(ASSIGNMENT):
Which lines in the data below contain the word "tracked"? Pull each of them out.

Collected data
================

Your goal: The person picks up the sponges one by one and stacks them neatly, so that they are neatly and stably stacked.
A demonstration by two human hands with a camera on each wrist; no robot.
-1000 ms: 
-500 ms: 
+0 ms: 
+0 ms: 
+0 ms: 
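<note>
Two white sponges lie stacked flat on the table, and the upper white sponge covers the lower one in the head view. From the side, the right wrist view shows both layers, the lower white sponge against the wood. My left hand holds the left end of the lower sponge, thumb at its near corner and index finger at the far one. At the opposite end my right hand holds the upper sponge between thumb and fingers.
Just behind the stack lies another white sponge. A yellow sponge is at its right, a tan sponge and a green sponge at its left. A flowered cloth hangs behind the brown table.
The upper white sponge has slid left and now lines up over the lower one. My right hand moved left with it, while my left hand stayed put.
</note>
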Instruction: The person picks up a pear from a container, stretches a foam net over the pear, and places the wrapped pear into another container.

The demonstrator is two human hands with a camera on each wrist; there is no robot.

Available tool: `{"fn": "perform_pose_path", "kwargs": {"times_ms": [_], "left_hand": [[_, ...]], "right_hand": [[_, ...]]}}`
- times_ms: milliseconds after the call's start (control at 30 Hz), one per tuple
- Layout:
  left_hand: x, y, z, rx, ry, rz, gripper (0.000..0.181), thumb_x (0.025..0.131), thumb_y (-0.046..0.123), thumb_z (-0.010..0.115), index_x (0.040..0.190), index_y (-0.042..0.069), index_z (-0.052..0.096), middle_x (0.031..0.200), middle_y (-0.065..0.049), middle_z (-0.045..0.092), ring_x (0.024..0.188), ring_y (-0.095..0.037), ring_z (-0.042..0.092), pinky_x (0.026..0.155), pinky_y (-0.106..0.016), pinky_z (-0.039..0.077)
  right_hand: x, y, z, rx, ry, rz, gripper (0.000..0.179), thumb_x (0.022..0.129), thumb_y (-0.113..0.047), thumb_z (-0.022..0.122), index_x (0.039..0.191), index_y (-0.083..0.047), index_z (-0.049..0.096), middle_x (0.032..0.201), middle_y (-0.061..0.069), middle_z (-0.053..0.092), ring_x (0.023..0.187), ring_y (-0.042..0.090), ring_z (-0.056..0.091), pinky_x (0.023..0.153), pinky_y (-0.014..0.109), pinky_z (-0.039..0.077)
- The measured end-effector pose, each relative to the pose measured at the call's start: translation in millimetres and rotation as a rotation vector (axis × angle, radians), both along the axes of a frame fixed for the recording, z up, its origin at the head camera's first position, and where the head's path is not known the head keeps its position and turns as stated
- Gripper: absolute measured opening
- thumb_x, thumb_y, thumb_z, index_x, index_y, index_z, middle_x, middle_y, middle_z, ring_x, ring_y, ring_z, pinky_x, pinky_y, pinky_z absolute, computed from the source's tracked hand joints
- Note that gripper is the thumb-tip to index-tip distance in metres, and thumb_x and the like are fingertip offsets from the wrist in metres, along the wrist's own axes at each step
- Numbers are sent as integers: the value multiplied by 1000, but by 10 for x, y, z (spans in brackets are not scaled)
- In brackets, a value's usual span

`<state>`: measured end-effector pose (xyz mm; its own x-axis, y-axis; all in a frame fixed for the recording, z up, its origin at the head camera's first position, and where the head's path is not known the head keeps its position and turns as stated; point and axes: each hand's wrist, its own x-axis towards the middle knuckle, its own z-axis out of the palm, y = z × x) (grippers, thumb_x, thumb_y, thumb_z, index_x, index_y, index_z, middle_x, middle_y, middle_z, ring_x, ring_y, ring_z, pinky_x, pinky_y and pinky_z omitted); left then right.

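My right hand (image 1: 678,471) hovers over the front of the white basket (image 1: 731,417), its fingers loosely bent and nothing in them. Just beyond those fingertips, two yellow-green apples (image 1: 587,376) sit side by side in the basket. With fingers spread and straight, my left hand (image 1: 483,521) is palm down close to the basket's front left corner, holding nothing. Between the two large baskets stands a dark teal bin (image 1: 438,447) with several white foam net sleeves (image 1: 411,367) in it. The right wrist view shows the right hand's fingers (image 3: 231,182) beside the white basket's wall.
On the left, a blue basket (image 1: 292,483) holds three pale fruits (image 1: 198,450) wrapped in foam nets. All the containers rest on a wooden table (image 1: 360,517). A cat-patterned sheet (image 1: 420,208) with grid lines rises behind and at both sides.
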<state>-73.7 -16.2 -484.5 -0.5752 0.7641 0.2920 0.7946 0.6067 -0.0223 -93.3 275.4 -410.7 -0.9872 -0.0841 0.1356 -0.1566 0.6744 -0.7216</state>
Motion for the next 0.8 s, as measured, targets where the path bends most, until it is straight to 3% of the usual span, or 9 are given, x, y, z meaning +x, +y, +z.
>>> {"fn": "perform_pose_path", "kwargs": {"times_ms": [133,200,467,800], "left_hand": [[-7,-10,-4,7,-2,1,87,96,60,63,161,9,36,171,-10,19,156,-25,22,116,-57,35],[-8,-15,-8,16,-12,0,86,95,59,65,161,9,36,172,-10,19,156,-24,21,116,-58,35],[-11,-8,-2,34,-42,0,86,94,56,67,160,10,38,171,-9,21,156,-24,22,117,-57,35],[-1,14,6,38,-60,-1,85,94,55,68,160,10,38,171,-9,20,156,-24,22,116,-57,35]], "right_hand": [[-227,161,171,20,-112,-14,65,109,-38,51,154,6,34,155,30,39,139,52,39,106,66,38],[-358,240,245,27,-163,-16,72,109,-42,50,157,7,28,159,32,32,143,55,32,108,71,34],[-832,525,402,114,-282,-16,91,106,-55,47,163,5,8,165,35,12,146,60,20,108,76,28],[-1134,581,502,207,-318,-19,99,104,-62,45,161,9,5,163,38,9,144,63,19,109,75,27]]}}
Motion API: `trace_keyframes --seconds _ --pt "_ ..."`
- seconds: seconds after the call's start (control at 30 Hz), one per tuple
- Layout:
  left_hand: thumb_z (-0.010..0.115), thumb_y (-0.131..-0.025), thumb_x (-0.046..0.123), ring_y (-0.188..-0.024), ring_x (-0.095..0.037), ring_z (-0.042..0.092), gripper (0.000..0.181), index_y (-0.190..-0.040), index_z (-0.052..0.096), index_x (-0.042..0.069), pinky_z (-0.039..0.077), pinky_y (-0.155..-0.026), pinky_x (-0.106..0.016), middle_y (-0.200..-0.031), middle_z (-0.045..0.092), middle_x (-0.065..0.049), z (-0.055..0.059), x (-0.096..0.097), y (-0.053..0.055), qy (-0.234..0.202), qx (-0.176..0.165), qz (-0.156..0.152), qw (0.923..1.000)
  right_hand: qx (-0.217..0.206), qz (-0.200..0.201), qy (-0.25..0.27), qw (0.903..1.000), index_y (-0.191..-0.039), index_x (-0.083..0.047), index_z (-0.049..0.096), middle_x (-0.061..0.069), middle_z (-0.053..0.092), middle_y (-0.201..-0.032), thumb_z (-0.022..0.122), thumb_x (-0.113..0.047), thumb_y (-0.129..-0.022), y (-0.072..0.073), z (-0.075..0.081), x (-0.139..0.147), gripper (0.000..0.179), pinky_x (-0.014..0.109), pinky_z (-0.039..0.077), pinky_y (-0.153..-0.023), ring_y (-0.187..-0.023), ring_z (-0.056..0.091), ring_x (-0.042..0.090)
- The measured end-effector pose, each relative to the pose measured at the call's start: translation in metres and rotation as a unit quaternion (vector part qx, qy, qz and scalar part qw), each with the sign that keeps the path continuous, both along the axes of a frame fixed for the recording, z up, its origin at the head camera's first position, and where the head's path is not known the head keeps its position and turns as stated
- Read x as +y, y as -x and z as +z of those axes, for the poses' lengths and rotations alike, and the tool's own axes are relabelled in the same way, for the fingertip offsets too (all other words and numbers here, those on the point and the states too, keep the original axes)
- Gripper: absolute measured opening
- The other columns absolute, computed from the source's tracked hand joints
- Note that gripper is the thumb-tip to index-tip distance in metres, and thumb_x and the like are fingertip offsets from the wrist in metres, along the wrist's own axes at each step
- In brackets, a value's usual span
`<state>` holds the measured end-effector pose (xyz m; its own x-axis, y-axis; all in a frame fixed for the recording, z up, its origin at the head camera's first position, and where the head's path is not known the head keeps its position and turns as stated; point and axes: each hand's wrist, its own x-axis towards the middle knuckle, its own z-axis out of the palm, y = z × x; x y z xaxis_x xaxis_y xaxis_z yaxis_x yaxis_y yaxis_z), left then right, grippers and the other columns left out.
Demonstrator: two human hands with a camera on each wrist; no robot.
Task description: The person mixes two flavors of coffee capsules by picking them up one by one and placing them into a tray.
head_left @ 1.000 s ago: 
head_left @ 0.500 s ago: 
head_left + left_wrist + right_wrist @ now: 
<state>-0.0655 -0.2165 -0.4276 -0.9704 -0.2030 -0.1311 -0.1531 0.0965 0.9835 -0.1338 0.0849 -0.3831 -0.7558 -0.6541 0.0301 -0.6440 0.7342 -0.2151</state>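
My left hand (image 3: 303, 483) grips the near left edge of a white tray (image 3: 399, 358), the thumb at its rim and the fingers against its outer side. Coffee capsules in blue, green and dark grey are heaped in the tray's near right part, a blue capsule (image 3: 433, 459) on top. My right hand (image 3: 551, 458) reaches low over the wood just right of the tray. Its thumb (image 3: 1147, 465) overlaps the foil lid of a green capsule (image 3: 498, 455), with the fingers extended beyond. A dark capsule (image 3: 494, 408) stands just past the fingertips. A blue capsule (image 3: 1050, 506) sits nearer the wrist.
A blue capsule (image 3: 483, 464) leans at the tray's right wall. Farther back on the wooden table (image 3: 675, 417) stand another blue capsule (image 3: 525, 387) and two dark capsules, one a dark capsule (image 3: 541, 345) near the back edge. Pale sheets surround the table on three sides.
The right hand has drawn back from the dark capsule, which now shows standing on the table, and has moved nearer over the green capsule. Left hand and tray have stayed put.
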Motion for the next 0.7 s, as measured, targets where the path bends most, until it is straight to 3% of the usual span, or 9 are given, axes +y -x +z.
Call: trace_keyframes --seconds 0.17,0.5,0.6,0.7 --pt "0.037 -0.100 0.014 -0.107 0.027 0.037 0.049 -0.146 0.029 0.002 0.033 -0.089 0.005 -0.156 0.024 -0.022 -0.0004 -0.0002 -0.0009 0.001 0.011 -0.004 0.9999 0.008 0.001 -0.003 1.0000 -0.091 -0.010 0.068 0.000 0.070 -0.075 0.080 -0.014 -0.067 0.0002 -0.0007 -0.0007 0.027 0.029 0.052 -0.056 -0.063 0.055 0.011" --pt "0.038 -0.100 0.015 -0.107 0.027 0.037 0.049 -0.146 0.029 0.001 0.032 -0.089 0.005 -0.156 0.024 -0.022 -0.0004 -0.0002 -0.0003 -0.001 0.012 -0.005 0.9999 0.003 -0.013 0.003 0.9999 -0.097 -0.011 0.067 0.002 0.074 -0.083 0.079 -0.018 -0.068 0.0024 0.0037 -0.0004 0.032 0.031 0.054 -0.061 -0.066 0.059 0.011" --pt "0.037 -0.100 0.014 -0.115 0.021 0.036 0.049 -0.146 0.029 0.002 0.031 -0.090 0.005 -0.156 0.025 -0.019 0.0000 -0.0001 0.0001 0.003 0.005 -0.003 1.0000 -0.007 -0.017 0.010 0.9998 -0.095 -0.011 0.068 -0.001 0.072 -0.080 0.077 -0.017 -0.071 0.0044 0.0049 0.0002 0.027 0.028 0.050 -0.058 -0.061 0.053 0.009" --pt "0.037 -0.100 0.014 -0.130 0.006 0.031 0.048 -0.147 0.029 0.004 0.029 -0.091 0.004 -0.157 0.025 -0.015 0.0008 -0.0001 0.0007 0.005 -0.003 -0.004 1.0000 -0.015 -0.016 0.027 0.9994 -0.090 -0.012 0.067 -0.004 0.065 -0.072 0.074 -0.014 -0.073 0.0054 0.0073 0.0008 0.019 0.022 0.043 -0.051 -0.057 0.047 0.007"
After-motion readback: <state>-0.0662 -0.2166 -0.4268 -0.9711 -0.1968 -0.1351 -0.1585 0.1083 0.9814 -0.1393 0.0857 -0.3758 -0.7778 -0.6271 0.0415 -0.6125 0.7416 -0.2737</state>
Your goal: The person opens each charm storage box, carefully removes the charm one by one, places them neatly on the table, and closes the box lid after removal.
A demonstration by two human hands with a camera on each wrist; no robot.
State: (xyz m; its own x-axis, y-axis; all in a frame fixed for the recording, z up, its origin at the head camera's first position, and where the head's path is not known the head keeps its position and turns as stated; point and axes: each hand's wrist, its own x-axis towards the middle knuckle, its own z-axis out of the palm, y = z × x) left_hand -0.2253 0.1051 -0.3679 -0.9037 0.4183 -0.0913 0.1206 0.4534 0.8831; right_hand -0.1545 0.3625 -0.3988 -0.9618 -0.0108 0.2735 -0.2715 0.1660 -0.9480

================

(RESPONSE BELOW):
- thumb_x, thumb_y, thumb_z, index_x, index_y, index_z, middle_x, middle_y, middle_z, ring_x, ring_y, ring_z, pinky_x, pinky_y, pinky_z absolute, computed from the source's tracked hand joints
- The other columns absolute, computed from the source's tracked hand joints

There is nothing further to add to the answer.